Adopting More Effective Processes and Tech Requires a Culture Change

Making the switch from how things have always been done isn’t just a matter of ripping and replacing legacy tech - it’s a true culture change. 

As organizations embrace digital transformation, appointing roles such as Business Information Security Officers (BISO) who translates their cyber and technology risk profile into business terms, or appointing Digital Risk Officers whose primary role is to manage potential risks associated with new products and services is becoming more common. Innovating in the area of cyber risk and compliance management aligned with frameworks and standards cannot be ignored. 

As a customer of ours recently told us, “Even our most advanced pivot tables couldn’t deliver the experience that an integrated risk management solution has, but we wouldn’t have known that unless we made that hard decision to change our culture, not just our tools”.

How are organizations changing culture successfully? Initially, creating tribal knowledge around the importance of cybersecurity and the magnitude of cyber risk is key to encouraging this culture change to come from the top - or executive leadership. If organizational leadership unifies its strategy around building a cybersecurity program that is as clear, actionable, and measurable as any other business function, the CIO and CISO are inherently more understood and therefore have the opportunity to become more supported in their efforts to create a risk-aware culture and build cyber resiliency. 

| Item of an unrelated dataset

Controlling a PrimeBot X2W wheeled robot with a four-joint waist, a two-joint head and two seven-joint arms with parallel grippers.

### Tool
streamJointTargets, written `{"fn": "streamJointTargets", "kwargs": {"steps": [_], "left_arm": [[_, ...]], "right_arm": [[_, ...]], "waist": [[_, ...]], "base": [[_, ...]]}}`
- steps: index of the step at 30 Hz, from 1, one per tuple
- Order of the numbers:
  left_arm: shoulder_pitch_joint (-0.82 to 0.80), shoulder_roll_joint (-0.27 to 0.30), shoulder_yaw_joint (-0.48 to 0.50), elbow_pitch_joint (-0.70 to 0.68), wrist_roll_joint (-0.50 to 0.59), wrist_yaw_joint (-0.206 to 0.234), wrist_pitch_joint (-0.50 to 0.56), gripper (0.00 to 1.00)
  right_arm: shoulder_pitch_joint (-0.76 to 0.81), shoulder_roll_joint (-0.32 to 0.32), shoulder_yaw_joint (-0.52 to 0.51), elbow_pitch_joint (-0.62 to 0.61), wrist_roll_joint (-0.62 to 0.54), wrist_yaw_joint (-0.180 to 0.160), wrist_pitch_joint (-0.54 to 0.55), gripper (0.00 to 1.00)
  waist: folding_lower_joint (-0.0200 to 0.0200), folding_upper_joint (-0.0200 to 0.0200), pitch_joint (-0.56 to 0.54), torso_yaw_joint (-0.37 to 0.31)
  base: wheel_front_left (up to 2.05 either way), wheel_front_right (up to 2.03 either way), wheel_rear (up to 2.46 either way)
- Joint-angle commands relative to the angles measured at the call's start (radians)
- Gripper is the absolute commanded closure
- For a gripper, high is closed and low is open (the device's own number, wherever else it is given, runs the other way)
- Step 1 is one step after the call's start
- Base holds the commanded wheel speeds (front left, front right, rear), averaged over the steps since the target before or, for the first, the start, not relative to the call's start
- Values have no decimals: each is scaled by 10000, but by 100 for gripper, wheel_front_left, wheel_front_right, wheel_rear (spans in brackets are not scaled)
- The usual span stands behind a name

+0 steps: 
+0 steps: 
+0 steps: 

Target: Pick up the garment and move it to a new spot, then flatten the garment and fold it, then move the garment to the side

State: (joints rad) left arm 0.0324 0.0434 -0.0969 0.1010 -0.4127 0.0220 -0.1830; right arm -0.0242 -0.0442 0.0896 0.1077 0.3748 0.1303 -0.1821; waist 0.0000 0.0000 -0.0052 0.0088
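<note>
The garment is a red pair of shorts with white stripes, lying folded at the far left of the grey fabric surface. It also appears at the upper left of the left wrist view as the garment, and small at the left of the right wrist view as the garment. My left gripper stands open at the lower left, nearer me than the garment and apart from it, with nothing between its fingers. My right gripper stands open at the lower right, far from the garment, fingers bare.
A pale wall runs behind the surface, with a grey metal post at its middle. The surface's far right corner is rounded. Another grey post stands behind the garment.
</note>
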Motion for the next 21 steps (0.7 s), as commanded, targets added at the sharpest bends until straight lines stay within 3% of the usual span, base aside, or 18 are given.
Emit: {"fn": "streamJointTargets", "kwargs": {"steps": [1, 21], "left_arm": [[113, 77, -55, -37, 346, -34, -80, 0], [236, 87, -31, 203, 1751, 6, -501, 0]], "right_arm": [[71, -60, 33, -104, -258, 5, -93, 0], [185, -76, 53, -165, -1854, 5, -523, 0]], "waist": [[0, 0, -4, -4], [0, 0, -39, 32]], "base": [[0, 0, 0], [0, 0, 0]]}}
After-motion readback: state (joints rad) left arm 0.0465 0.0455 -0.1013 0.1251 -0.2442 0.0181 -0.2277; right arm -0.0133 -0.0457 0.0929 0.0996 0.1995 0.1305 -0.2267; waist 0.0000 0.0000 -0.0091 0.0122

Here are a few recommendations for facilitating executive-level buy-in to build an enhanced cyber risk management strategy by improving processes, adopting tech, and prioritizing security in the face of digital transformation:

  • Whenever able, speak about the impact of these risks on the bottom line, continuously connecting technology, operational, and organizational risk issues to the priorities of their CEOs and boards
  • Define risk appetites and discuss any new risks that occur versus the defined risk appetite continuously
  • Define key risk indicators (KRIs), and align these metrics with organizational performance management, metrics and to inform decision making 
  • Unite cybersecurity, IT, and other technology risks with the broader operational risk strategy, focusing on how these various forms of risk could impact strategic objectives to better prepare for the future
  • Assigns risk ownership across the organization, documenting which risks to transfer, avoid, mitigate, or accept and why
  • Whenever possible, present cybersecurity risk management initiatives with a focus on Return on Security Investment provided to the organization, and how this impact helped the organization achieve goals

Facilitating this understanding by implementing clear measurement, measuring Return on Security Investment (ROSI), and visualizing the impact of cyber and IT compliance and risk management with dashboards and reports are just a few of the tools at the disposal of the CIO or CISO who implements an integrated risk management framework. 

When organizational leadership aligns to build cybersecurity resilience and boost productivity, even the largest enterprise cybersecurity risk assessment and mitigation projects become just a bit easier to get buy-in around in the boardroom... even if the board meeting is remote.